In the listing that follows, print every line exactly and leave the images out.

BEGIN

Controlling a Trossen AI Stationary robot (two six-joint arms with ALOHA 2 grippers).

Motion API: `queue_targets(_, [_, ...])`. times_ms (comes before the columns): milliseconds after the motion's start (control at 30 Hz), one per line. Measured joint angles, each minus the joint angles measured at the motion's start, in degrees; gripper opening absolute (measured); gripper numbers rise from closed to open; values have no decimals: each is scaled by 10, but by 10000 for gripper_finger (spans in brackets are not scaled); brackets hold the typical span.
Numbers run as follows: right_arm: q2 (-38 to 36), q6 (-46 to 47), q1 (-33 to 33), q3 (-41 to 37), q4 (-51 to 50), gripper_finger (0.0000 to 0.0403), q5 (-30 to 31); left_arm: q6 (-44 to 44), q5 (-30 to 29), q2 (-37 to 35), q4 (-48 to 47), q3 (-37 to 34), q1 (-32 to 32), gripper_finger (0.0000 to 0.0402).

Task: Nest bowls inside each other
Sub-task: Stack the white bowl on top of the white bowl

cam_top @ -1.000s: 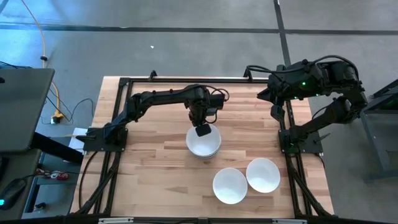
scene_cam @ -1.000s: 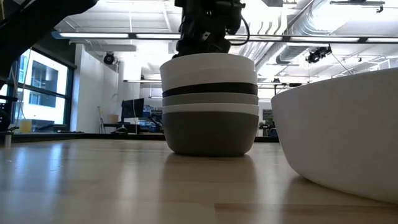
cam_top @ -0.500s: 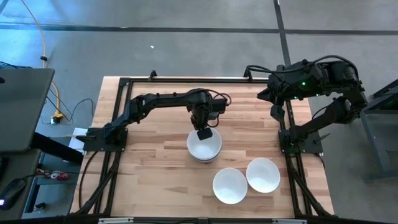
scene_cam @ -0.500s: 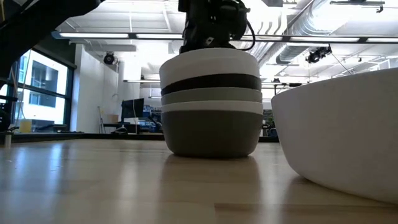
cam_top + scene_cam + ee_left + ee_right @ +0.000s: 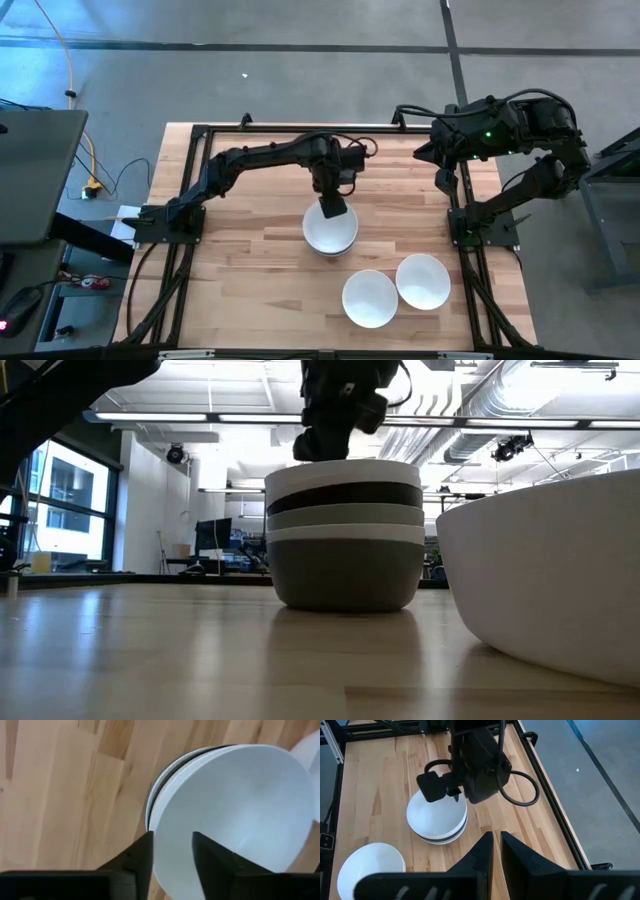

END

## Result for this task
Controlling a Trossen AI Stationary robot (two six-joint arms with ALOHA 2 grippers).

Motion API: `queue_targets(_, [_, ...])`. times_ms (comes before the columns): milliseconds after the motion's start (control at 30 Hz), one per line. Measured joint angles, each minus the joint angles measured at the motion's start, in degrees; gripper opening absolute (measured); gripper numbers rise from closed to open; values have no decimals: each is scaled by 10, but by 10000 for gripper_finger (spans in brackets are not scaled); brackets hold the typical span.
Numbers run as follows: right_arm: q2 (-38 to 36), q6 (-46 to 47), q1 (-33 to 33), q3 (-41 to 37), q4 (-51 to 50), gripper_finger (0.0000 to 0.0403), q5 (-30 to 31); left_arm: q6 (-44 to 44), q5 (-30 to 29), q2 (-37 to 35), q4 (-48 to 47), q3 (-37 to 34), q1 (-32 to 32), gripper_finger (0.0000 to 0.0402).

Task: Nest bowls inside each other
Sub-task: Stack the white bowl on top of the white bowl

cam_top @ -1.000s: 
scene_cam @ -1.000s: 
cam_top @ -0.500s: 
scene_cam @ -0.500s: 
cam_top + scene_cam + ee_left + ee_right @ +0.000s: 

What needed an answer now has one.